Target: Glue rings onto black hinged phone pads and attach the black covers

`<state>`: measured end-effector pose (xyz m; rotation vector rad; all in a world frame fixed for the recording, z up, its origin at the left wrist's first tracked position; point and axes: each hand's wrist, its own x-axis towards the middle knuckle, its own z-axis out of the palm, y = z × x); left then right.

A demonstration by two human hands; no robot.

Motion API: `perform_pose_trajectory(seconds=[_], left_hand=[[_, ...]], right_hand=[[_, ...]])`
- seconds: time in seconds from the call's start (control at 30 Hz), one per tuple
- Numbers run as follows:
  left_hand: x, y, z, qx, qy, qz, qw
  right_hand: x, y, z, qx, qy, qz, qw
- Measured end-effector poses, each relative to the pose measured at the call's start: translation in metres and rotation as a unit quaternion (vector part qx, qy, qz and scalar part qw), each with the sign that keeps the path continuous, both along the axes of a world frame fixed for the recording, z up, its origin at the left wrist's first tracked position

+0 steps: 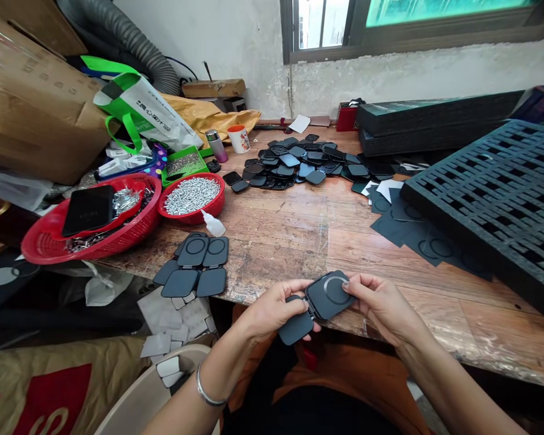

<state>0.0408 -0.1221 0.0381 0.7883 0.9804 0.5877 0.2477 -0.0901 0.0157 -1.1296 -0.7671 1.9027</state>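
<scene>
Over the table's front edge, a dark hinged two-panel piece (329, 296) lies unfolded between my hands, with a ring on its upper right panel. My left hand (283, 311) grips it near the hinge, thumb on top and fingertips showing beneath. The thumb and fingers of my right hand (374, 296) pinch the ringed panel at its right side. Several similar hinged pieces (194, 251) lie unfolded on the table to the left. A small white squeeze bottle (214, 223) rests on its side just behind them.
A red bowl of metal pins (193, 196) and a wider red basket (40, 238) stand at the left. Dark square parts (294, 160) are heaped at the back. A black slotted tray (494, 181) and dark sheets (428, 238) occupy the right. The table (272, 241) ends beneath my hands.
</scene>
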Motion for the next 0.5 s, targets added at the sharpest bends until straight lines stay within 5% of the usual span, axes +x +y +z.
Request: perform_pose_trajectory(seconds=[0.5], left_hand=[[0.0024, -0.0001, -0.0011, 0.015, 0.015, -0.010, 1.000]], right_hand=[[-0.0007, -0.0002, -0.0011, 0.010, -0.026, -0.007, 1.000]])
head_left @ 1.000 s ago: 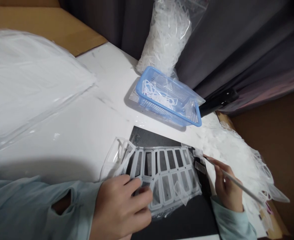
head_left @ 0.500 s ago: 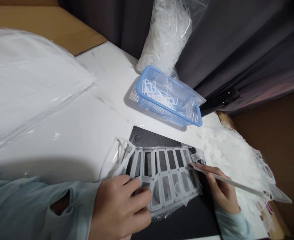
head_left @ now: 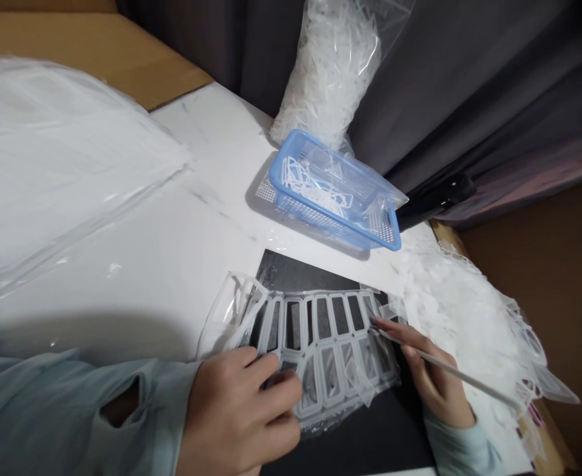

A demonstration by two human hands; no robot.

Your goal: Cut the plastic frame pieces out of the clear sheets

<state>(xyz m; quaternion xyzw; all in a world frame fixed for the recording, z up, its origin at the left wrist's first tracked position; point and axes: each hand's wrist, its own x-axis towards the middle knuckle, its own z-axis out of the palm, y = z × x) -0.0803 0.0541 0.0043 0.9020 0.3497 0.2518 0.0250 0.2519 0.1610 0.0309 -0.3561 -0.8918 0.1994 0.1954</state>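
Note:
A clear plastic sheet (head_left: 326, 345) with two rows of white-rimmed oblong frames lies across a black mat (head_left: 370, 430). My left hand (head_left: 244, 406) rests over the sheet's lower left part, its fingers curled down onto it; the fingertips are partly hidden. In my right hand (head_left: 439, 377) is a slim, pale pen-like tool (head_left: 469, 378), whose exact kind I cannot make out. Its tip meets the sheet near the right end of the upper row. A loose clear piece (head_left: 359, 382) lies on the lower row.
Beyond the mat stands a blue basket (head_left: 337, 228) holding white frame-shaped scraps, with a bulging clear bag (head_left: 327, 73) behind it. White plastic scraps (head_left: 459, 311) are heaped at the right. At the left lies a large pile of wrapped sheets (head_left: 63, 172) on the white table (head_left: 211, 205).
The tool's tip has shifted slightly left and up along the sheet, and its rear end has dipped a little. My right fingers moved with it. My left hand has stayed put.

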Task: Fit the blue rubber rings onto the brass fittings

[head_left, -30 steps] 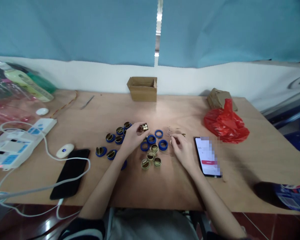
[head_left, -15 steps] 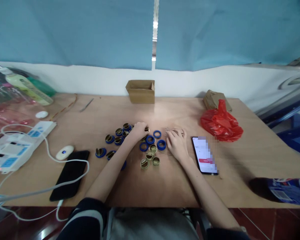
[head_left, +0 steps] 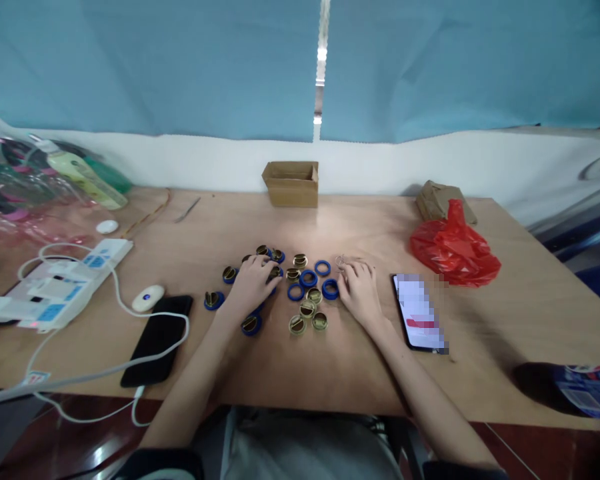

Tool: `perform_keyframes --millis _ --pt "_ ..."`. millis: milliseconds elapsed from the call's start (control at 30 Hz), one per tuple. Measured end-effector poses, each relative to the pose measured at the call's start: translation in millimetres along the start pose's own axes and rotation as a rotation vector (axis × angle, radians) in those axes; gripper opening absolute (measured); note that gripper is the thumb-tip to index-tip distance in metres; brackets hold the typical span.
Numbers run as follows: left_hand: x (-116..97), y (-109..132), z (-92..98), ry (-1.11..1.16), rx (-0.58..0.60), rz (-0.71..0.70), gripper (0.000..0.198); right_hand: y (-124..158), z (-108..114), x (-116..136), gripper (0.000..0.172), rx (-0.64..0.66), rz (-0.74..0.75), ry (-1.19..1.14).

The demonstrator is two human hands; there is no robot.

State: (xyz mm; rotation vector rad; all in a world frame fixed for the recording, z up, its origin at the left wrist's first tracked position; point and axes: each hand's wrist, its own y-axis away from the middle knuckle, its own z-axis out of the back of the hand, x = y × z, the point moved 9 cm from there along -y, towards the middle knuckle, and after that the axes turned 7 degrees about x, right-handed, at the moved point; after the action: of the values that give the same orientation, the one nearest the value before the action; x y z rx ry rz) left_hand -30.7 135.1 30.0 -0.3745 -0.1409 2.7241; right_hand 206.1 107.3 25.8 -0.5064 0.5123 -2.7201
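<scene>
My left hand lies over the cluster of brass-coloured round parts set in blue rings, its fingers spread across several of them. My right hand rests on the table with bent fingers, near some small clear or silvery pieces; what its fingertips hold, if anything, is too small to make out. Between the hands are loose blue rings and several brass round parts without rings. One brass part in a blue ring sits apart at the left.
An open cardboard box stands at the back. Right are a red plastic bag, a lit phone and a dark bottle. Left are a black phone, a white power strip, cables and plastic bottles.
My left hand has moved left from the brass parts in the middle onto the blue-ringed cluster, and its fingers have spread. My right hand is almost where it was. The view has shifted slightly.
</scene>
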Motion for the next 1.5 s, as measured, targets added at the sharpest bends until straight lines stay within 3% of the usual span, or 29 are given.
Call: perform_keyframes --millis 133,267,400,533,667,800,933,1167,1333,1500 --pt "4.0 -5.3 -3.1 0.019 -0.049 0.076 0.014 3.3 3.6 3.4 0.019 -0.044 0.032 -0.077" --pt "-0.7 -6.5 9.9 0.086 -0.083 0.105 0.014 6.8 20.6 8.0 0.019 -0.138 0.061 -0.179" --pt "-12.7 5.3 26.3 0.569 -0.257 0.136 0.008 9.2 35.7 20.0 0.017 -0.168 0.072 -0.425" --pt "-53.0 7.7 5.0 1.041 -0.219 0.06 0.014 11.5 30.1 32.8 0.019 -0.072 0.013 -0.613" --pt "-84.9 6.3 -18.6 1.247 -0.185 0.003 0.015 15.2 25.1 38.4 0.023 -0.044 0.001 -0.655" --pt "-82.3 8.8 -21.1 1.289 -0.282 0.02 0.028 15.8 29.9 39.8 0.025 -0.071 0.031 -0.615" --pt "-81.6 9.1 -24.6 1.236 -0.181 0.014 0.026 15.3 33.8 42.9 0.027 -0.082 0.059 -0.6" --pt "-83.1 11.6 -28.4 1.381 -0.142 -0.01 0.021 22.8 39.9 44.5 0.028 -0.218 0.079 -0.577" --pt "-85.6 13.4 -31.0 1.353 -0.123 0.012 0.036 24.9 47.6 44.3 0.02 -0.29 0.049 -0.54" --pt "-90.7 14.7 -33.2 1.346 -0.101 0.0 0.043 24.7 48.5 45.0 0.018 -0.281 0.035 -0.517"
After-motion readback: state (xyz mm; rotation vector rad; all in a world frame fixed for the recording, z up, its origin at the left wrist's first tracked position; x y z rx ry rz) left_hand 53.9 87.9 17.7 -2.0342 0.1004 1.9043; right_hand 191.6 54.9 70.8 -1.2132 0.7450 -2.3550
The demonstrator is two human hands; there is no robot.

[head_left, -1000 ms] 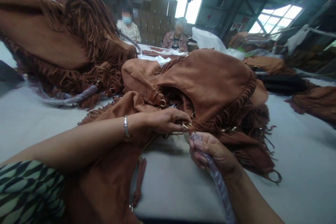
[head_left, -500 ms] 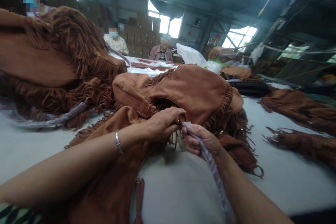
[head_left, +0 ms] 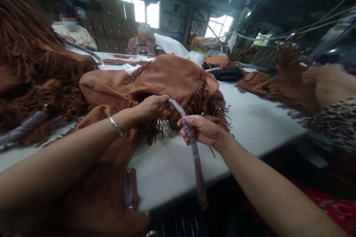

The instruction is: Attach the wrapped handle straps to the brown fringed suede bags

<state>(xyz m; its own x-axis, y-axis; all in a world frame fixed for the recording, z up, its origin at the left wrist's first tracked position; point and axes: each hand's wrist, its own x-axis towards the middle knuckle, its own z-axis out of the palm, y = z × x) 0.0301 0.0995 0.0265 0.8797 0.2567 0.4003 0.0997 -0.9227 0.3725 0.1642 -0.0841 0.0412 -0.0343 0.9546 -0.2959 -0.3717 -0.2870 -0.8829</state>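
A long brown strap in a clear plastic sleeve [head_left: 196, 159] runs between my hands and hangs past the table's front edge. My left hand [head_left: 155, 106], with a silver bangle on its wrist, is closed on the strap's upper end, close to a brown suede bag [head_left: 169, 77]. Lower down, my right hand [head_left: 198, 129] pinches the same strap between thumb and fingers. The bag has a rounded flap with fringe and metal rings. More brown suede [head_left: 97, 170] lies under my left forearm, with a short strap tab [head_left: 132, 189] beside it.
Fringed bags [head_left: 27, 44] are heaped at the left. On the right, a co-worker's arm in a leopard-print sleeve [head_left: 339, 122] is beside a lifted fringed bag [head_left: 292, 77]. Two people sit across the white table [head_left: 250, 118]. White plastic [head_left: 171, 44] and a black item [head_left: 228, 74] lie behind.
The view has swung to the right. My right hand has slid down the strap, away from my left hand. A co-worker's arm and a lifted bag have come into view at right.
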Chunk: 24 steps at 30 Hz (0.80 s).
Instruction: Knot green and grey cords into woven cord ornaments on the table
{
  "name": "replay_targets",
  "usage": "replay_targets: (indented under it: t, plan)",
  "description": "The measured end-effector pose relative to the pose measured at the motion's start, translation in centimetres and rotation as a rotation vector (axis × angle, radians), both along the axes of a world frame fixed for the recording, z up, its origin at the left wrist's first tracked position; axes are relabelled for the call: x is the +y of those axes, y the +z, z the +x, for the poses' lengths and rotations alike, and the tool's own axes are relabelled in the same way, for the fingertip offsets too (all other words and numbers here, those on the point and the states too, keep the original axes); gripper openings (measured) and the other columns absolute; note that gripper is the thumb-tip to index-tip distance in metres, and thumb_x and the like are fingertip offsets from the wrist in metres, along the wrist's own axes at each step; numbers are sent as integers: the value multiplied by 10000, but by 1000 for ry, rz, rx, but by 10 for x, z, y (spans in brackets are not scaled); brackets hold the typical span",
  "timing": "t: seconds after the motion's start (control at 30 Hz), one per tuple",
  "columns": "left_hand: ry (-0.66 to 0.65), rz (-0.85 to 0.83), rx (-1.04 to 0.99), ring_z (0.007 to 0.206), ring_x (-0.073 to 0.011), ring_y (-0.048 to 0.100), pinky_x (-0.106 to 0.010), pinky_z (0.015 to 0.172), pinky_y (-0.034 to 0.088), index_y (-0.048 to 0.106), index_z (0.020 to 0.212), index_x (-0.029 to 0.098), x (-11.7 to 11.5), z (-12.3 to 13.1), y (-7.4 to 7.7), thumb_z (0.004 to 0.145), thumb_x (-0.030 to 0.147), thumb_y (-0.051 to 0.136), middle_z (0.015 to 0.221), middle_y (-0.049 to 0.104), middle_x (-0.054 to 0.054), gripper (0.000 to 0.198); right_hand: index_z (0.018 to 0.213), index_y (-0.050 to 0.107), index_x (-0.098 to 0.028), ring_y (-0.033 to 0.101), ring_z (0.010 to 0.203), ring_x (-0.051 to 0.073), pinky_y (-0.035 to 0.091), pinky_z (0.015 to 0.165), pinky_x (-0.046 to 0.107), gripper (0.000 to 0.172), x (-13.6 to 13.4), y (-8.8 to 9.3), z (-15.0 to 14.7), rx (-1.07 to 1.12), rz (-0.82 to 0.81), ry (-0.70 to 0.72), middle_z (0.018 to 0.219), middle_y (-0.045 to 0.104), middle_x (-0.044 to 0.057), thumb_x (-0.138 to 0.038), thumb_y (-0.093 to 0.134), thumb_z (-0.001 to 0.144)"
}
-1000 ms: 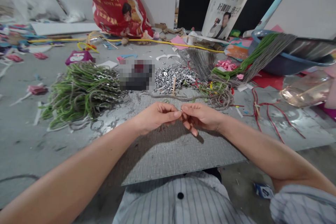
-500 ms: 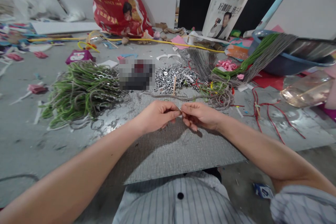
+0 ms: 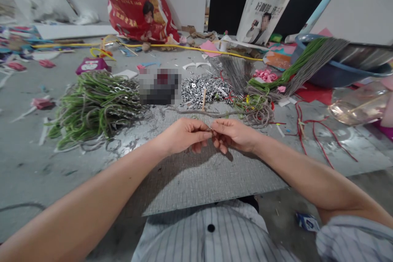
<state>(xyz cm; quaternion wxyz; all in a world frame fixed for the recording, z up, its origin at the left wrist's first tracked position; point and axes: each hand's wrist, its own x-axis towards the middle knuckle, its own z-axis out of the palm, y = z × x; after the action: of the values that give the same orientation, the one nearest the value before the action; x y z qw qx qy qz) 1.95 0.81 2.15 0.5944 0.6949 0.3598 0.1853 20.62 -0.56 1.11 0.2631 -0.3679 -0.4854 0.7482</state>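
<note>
Above the grey textured board [image 3: 215, 184], my left hand [image 3: 188, 135] and my right hand [image 3: 235, 134] meet fingertip to fingertip. Between them is a small shiny metal piece [image 3: 210, 128], mostly hidden by the fingers; its exact shape cannot be made out. Each hand pinches with thumb and forefinger, the other fingers curled below. Just beyond the hands lies a grey cord [image 3: 184, 111], and behind it spreads a heap of small silver metal pieces [image 3: 199, 90], some with holes. A thin wooden stick [image 3: 204, 99] rests against that heap.
Green and grey cords with metal pieces [image 3: 98, 106] are piled at left. On the right are tangled cords [image 3: 259, 110], red cords [image 3: 313, 125], a clear plastic bottle [image 3: 356, 104] and a blue basin [image 3: 325, 75]. A red bag [image 3: 138, 8] and white bag [image 3: 264, 8] stand behind.
The fingertips have shifted slightly around the small metal piece, and a little more of it shows. The left hand's lower fingers have come slightly lower. The piles have not moved.
</note>
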Motion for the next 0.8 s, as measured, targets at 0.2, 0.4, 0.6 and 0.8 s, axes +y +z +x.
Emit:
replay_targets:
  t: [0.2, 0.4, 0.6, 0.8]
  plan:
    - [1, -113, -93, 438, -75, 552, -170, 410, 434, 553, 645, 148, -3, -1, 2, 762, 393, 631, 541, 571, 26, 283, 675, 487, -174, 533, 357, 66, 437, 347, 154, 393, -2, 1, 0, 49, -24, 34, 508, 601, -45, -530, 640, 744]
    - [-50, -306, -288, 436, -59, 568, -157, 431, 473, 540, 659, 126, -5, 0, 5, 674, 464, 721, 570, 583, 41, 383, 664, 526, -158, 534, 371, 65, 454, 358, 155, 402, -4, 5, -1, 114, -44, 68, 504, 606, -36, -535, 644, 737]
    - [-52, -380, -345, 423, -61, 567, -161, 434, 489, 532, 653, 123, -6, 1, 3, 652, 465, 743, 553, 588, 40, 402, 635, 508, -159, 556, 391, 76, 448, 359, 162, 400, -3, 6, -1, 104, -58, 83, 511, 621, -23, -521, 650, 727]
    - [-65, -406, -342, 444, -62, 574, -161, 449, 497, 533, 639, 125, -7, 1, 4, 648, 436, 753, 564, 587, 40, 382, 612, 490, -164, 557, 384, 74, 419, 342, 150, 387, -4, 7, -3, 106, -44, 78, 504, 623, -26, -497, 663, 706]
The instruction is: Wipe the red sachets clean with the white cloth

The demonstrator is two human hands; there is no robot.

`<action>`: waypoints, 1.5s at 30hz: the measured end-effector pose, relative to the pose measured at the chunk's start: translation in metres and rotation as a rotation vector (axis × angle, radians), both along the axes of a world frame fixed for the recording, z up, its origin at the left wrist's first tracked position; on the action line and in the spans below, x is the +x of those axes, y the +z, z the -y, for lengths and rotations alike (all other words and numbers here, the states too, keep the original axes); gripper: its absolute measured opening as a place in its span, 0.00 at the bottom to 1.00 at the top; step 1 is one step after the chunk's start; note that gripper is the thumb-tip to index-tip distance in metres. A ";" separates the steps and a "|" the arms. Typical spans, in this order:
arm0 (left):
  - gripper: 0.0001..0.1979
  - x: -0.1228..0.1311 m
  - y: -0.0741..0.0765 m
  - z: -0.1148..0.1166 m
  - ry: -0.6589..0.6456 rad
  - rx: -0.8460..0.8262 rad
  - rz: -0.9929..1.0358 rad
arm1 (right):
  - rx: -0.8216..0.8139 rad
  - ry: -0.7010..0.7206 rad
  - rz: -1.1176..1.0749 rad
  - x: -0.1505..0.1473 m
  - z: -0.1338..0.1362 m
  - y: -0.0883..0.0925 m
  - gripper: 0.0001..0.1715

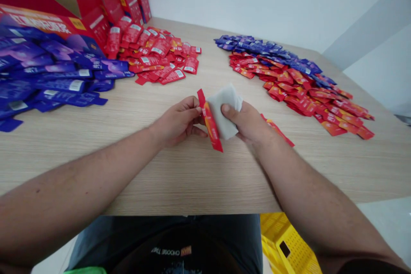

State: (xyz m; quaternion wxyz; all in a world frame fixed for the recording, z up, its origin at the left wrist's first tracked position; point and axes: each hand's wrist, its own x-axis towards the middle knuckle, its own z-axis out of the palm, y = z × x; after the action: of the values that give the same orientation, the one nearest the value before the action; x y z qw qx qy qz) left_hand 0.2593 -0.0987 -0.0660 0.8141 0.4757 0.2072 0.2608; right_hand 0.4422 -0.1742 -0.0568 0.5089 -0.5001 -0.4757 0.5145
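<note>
Between the fingertips of my left hand [184,122] is a small, narrow red-and-orange carton [211,125], tilted over the table. My right hand [248,120] grips a stack of white, soft-looking folded sheets [224,109], with the thumb pressed on top. The sheets' left edge lies right against the carton; I cannot tell whether any part of them is inside it. Another red carton [278,130] lies on the table, partly hidden behind my right wrist.
Blue cartons [48,68] are heaped at the left, beside a heap of red cartons [157,53]. Taller red boxes [105,4] stand behind. At the right lie rows of blue packs [266,47] and red packs [305,90]. A yellow basket [289,239] sits below the table's front edge.
</note>
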 end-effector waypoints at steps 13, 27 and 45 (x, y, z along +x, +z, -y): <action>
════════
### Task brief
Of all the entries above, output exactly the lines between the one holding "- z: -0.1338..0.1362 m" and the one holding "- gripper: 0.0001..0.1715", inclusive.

### Output of the task
  - z: -0.1338..0.1362 m
  - y: -0.0883..0.0925 m
  - gripper: 0.0001..0.1715

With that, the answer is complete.